This sent Susan’s heart racing not with fear but with excitement. She was getting away with it. There was no way that she would be a suspect. She had been working for the company for 15 years. It was the first and only job that she had ever had. She was on good terms with all of the other assistance and knew most of the upper management by first name. Hell, she had been there to help train some of those people on the computer systems. It made her feel necessary. In a couple of hours everyone else will have gone home and she would be able to unload her contraband trash. Maybe she would even email Lorena a couple of suggestions about how to catch the thief.
Susan had stepped up her thievery. In the past few of months she had began taking not only other people’s lunches but their staplers and tape dispensers as well. Whenever she walked by a desk that happened to be unoccupied she would pick up whatever happened to be lying about and move it to someone else’s cube. She delighted in seeing someone notice their favorite pair of scissors in someone else’s cup holder. It was even better when the item had a name on it. Desks had never looked so clean. Everyone had taken to locking up their belongings anytime they left their desk, even if they were only going down the hall to get water.
Susan did this herself. She kept nothing on her desk but what was absolutely necessary for whatever project that she was working on. She had given Lorena a number of false leads regarding the food thief. There was a brief discussion at the administrative staff meeting about locking the refrigerator and electing someone to be in charge of the keys.
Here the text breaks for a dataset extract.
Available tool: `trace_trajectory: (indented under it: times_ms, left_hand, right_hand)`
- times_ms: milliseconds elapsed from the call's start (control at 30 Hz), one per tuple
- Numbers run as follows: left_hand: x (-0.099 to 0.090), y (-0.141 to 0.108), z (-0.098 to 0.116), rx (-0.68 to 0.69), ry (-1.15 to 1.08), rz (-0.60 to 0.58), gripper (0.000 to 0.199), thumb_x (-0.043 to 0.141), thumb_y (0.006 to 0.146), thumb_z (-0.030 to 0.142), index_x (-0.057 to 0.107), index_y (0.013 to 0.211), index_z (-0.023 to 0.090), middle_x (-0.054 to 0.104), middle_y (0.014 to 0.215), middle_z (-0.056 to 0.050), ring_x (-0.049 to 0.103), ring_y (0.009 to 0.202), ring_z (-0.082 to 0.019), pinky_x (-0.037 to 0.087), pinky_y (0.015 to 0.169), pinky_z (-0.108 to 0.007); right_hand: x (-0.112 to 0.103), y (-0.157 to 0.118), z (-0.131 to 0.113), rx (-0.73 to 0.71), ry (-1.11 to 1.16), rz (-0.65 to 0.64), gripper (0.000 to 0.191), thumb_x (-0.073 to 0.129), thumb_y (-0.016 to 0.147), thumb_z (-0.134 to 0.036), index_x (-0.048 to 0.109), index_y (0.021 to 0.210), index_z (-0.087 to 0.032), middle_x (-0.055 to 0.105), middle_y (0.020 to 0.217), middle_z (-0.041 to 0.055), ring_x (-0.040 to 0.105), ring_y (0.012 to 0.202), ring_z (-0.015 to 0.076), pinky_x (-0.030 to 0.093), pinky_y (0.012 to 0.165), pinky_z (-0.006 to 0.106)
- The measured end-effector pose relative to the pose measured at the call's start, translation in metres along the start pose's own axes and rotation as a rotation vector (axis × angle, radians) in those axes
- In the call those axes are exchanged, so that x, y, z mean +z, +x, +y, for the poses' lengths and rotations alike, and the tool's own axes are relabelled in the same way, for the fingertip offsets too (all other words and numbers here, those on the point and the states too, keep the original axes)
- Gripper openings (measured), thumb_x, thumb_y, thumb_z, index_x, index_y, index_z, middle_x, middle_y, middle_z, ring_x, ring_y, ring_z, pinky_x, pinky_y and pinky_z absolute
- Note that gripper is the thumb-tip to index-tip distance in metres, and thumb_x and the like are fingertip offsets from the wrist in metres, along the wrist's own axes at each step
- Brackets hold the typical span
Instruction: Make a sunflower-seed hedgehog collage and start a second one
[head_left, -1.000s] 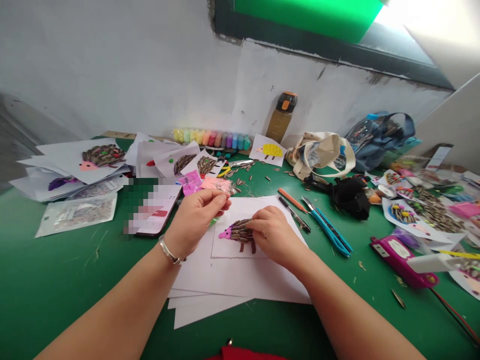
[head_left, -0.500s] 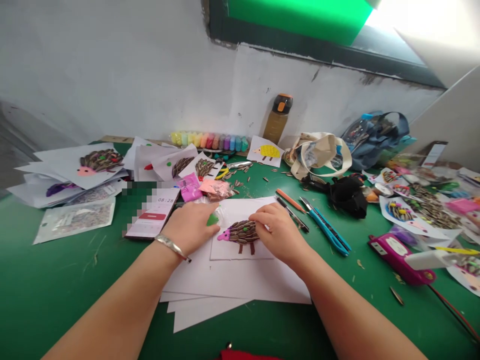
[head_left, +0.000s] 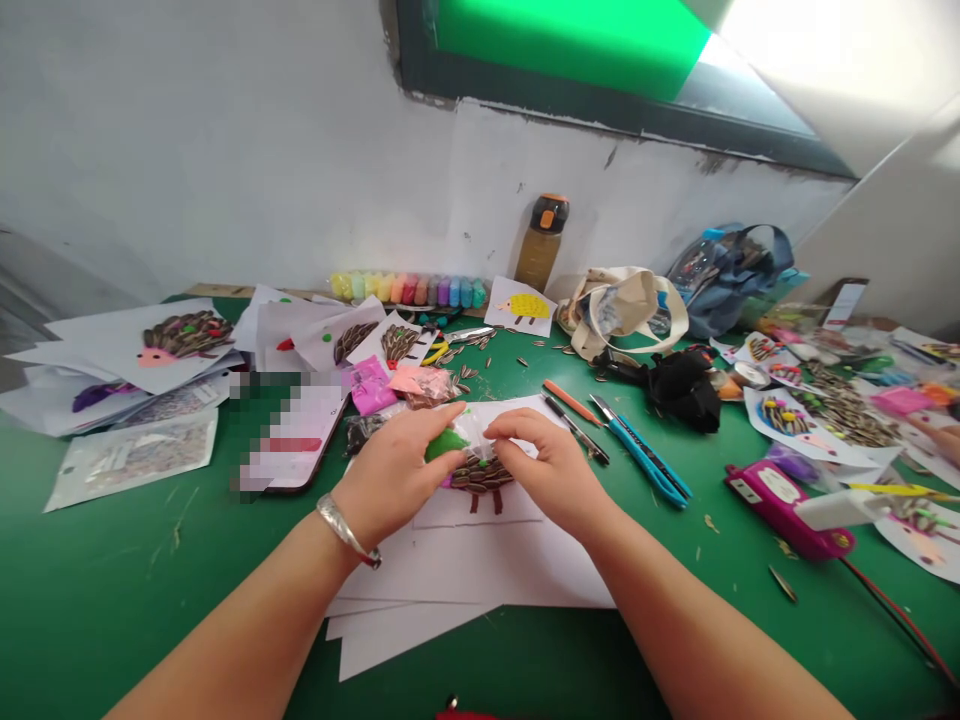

Late one Thursday afternoon Marla stopped by Susan’s desk looking for her purple sharpie. She was just the kind of woman that Susan liked. Short and plump with a lacking sense of style and no makeup. The kind of woman that made Susan feel beautiful.
“I haven’t seen your sharpie, Marla. Did you check Rita’s desk? I think that she was working on a new labeling system.”
“You know damn well that she isn’t working on a new labeling system. Now have you seen my pen or not?” It was unlike Marla to snap; her voice sounded wrong for it. Like a cheerleader with a bad case of PMS.
Susan blinked in surprise and was silent for a moment before speaking to indicate that she didn’t appreciate Rita’s tone. “I have not. I am sure that there is a logical explanation about why it’s not on your desk.”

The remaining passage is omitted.